Tang1 chiang3 ch'iu2
Ought explain seek


Tang see line 36

Chiang see line 108.

Ch'iu is classed under radical 水 shui water. With it is here understood the word 研 yen to grind (note the radical 石 shih stone). [The Six Classics are enumerated by Chuang Tzŭ (line 174) as the five given above, i.e. without dividing the Rites, and a Book of Music. Unfortunately the passage in question (ch. XIV, ad fin.) is undoubtedly an interpolation, and this classification must therefore be referred to a later date. It has been customary since the Sung dynasty (line 251), not the T'ang dynasty (line 239) as Wylie says, op. cit. p. 7, to speak of the complete Canon as consisting of 十三經 shih san ching Thirteen Classics.
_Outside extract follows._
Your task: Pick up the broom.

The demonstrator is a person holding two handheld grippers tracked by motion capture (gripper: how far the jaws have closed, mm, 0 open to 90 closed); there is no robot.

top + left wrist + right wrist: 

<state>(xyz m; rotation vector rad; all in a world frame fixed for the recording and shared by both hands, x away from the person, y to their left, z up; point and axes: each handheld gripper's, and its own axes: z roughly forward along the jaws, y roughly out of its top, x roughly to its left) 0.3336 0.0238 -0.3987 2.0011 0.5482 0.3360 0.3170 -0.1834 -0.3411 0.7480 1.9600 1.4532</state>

Such works as the Classic of Filial Piety (line 131), the 爾雅 Erh Ya, an ancient vocabulary of classical and other words and phrases, sometimes spoken of as the Literary Expositor, and the two less known commentaries on the Spring and Autumn Annals (lines 164, 166), have been included; but there is actually no fixed list, various editions of the Thirteen Classics having been published with varying contents. Mayers, in his Reader's Manual, p. 352, reaches the full tale of thirteen only by counting two of them twice over. The Rites of the Chou Dynasty (line 136) was set aside under the Ming dynasty (line 254K), and the number of so-called Classics reduced to five; hence we now speak of the Four Books (line 114) and the Five Classics.]